Comparison of Mean & Median Based on Graph Type

Symmetrical: Mean and median are the same.
Skewed Right: Mean > Median.
Skewed Left: Mean < Median.
Mean is pulled in the direction of the skew.
Trimmed Mean: Use a % to remove observations from the top and bottom to eliminate outliers.

Linear Transformations of Random Variables

$μ{a +bx} =a +bμx$ (Mean is changed by both addition/subtraction & multiplication/division).
$σ{a +bx} = |b|σx$ (Standard deviation is changed by multiplication/division ONLY).
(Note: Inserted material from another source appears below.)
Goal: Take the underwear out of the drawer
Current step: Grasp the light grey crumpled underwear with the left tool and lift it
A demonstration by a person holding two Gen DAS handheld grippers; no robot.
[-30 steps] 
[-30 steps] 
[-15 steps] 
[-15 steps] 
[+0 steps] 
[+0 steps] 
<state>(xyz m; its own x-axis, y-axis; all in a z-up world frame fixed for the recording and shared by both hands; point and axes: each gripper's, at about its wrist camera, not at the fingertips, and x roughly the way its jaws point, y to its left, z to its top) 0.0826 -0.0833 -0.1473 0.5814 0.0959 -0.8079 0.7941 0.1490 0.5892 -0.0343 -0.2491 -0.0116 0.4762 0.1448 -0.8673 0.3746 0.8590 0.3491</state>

Combination of Two (or More) Random Variables

$μ{x ± y} = μx ± μ_y$ (Add or subtract the means).
$σ^2{x ± y} = σ^2x + σ^2_y$ (Always add the variances - X & Y MUST be independent).

Z-Score

Standardized score indicating how many standard deviations an observation is from the mean. Creates a standard normal curve with $μ = 0$ & $σ = 1$ .
$z = {x - μ \over σ}$

Normal Curve

Bell-shaped and symmetrical.
As $σ$ increases, the curve flattens.
As $σ$ decreases, the curve thins.

Empirical Rule (68-95-99.7)

Measures $1σ$ , $2σ$ , and $3σ$ on normal curves from the center $μ$ .
68% of the population is between $-1σ$ and $1σ$ .
95% of the population is between $-2σ$ and $2σ$ .
99.7% of the population is between $-3σ$ and $3σ$ .

Boxplots

For medium or large numerical data; doesn't contain original observations.
Use modified boxplots with fences at $1.5 * IQR$ from the ends of the box (Q1 & Q3).
Points outside the fence are outliers.
Whiskers extend to the smallest & largest observations within the fences.

5-Number Summary

Minimum, Q1 (25th Percentile), Median, Q3 (75th Percentile), Maximum

Probability Rules

Sample Space: Collection of all outcomes.
Event: Any sample of outcomes.
Complement: All outcomes not in the event.
Union: A or B, all outcomes in both circles. $A ∪ B$
Intersection: A and B, happening in the middle of A and B. $A ∩ B$
Mutually Exclusive (Disjoint): A and B have no intersection; they cannot happen at the same time.
Independent: Knowing one event doesn't change the outcome of another.
Experimental Probability: Number of successes from an experiment divided by the total amount from the experiment.
Law of Large Numbers: As an experiment is repeated, the experimental probability gets closer to the true probability.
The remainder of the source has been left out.